O ensino e a aprendizagem nas universidades não estão mais alinhados com as necessidades dos alunos. O conhecimento adquirido deve ser aplicável a situações reais, exigindo que os profissionais analisem cuidadosamente a aplicação do conhecimento em contextos específicos. As instituições de ensino não podem mais ser meras guardiãs do saber tradicional; devem se adaptar às mudanças na sociedade e promover conhecimentos, atitudes e comportamentos relevantes para o mundo em constante transformação.
A universidade deve se conectar à realidade, considerando o contexto em que o conhecimento é aplicado. Não se trata apenas de construir especialistas, mas de capacitar indivíduos conscientes de sua importância no exercício do conhecimento.
A formação acadêmica não deve ser baseada na acriticidade e no treinamento do pensamento, mas sim em atividades, conteúdos e reflexões que permitam aos estudantes compreender, discutir e posicionar-se diante dos fenômenos da vida, mesmo os imprevisíveis. O conhecimento deve ser multidimensional, reconhecendo tanto as singularidades quanto as generalidades.
Em um mundo de constantes mudanças e relações intensas, o ensino deve transmitir não apenas o saber, mas também uma cultura que permita entender nossa condição e promover um pensamento aberto e livre. A universidade desempenha um papel fundamental na conservação, renovação e geração de cultura e conhecimento.
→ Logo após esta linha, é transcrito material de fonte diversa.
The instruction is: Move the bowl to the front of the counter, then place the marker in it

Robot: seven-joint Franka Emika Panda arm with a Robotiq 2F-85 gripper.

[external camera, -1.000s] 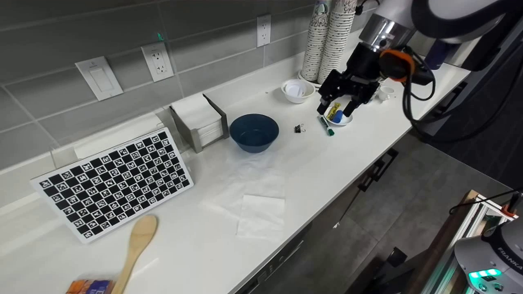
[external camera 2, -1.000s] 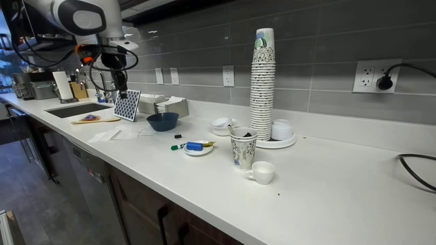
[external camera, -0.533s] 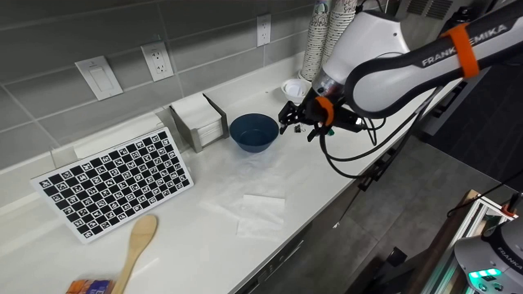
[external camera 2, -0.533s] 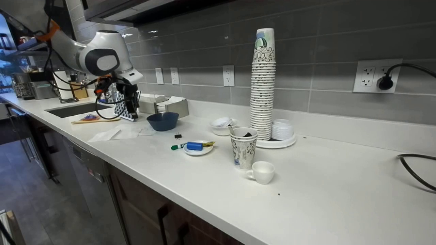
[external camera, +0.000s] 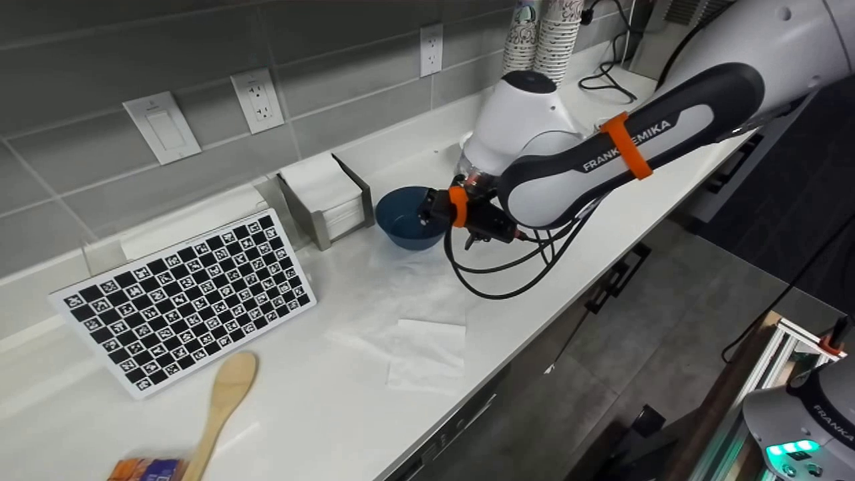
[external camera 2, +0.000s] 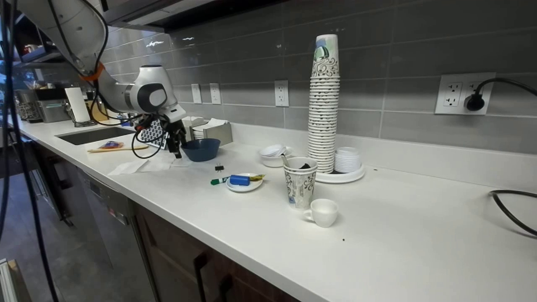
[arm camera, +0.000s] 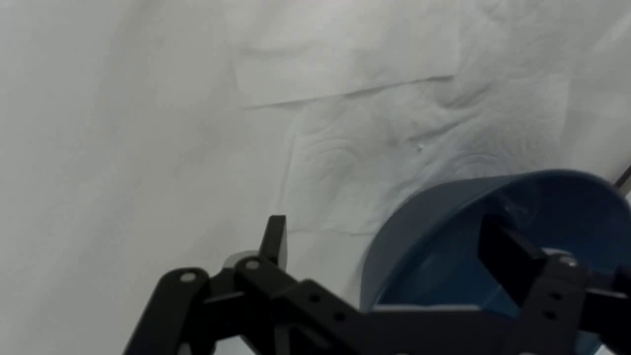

Portanto, a universidade precisa se reinventar, adotando métodos de ensino e aprendizagem que preparem os alunos para os desafios do mundo atual, promovendo a autonomia e a criticidade. Somente assim poderá cumprir seu compromisso de ser uma instituição de conhecimento relevante para os dias de hoje, moldando não apenas profissionais qualificados, mas também cidadãos conscientes e ativos na construção de um futuro melhor.